→ EXERCISE
Repeat all of the data precisely.

══ SOURCE MATERIAL ══

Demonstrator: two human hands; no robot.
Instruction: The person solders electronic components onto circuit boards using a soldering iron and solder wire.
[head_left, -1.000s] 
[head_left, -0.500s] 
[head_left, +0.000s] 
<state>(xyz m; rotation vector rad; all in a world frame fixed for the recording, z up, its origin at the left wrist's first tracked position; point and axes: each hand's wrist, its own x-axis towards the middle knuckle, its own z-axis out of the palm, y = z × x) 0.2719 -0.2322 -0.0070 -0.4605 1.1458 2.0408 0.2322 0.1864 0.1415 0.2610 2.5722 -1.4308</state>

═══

→ SOLUTION FOR THIS TASK
Demonstrator: two human hands; no robot.
Instruction: The person solders electronic components onto circuit boards using a soldering iron and solder wire.
[head_left, -1.000s] 
[head_left, -0.500s] 
[head_left, +0.000s] 
<state>(xyz m; rotation vector rad; all in a world frame fixed for the recording, z up, its origin at the left wrist's first tracked position; point and axes: each hand's wrist, its own x-axis towards the middle knuckle, its own z-axis out of the palm, y = z × x) 0.2719 -0.2322 -0.0070 -0.4605 1.1458 2.0408 0.2322 0.1864 0.1415 0.2610 2.5722 -1.4308</state>

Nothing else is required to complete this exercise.